Unfortunately I don't think so. Here is a rough summary, based on my recollections, but I was only involved in one part of it so my memory or understanding might be awry:

  • Charities etc. submit applications
  • Funders choose evaluators to deputise (can be paid or unpaid)
  • Evaluators read applications, do calls, read background, other due diligence etc.
  • Evaluators write up their notes and assign the following parameters for each grant they looked at:
    • Marginal Utility of the First Dollar to this application
      • The process is invariant under a linear transformation so this is less onerous than it sounds
    • Dollar at which Marginal Utility = 0
    • (Optional) convexity/concavity 
  • Evaluators read each others' notes and discuss, then make any final adjustments to their own inputs.
  • Funders read these notes and review recordings of the discussions.
  • Funders assign the following parameters to the Evaluators:
    • Marginal Utility of the First Dollar to this Evaluator
    • Dollar at which Marginal Utility = 0
    • (Optional) convexity/concavity
  • The simulation then basically waterfalls the dollars down, where each funder gives $1,000 to the evaluator they think has the highest marginal utility, who then gives it to the charity they think has the highest marginal utility. Then all the marginal utilities are updated, and the next $1,000 is allocated to an Evaluator, who again then allocates it to a charity.

There were also some other 'social' elements like disclosure and conflict of interest policies and the like.

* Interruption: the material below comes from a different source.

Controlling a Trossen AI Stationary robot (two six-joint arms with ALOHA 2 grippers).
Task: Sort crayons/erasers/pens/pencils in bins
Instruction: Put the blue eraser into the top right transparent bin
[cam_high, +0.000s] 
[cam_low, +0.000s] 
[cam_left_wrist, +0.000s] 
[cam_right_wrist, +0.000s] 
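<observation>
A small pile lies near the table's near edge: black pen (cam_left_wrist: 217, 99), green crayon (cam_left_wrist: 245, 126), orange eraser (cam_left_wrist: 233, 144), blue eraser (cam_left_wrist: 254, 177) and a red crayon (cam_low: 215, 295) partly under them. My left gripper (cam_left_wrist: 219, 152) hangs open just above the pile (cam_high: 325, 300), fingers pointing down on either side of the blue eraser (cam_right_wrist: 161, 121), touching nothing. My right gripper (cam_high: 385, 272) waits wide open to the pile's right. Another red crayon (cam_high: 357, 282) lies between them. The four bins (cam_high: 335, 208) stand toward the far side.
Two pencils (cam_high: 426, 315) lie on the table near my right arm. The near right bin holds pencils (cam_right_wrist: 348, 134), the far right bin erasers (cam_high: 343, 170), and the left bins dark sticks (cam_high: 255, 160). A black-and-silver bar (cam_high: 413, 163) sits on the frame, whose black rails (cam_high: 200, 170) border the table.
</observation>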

This has a number of properties:

  • If an application is really liked by any one evaluator it will get funded, even if the others dislike it (unless they can persuade the one otherwise).
  • Not every evaluator has to look at every grant.
  • There is less incentive for evaluators to be dishonest than in other systems.
  • It can be counter-intuitive what individual evaluators end up funding, because all their favourite ideas might end up being funded by someone else first.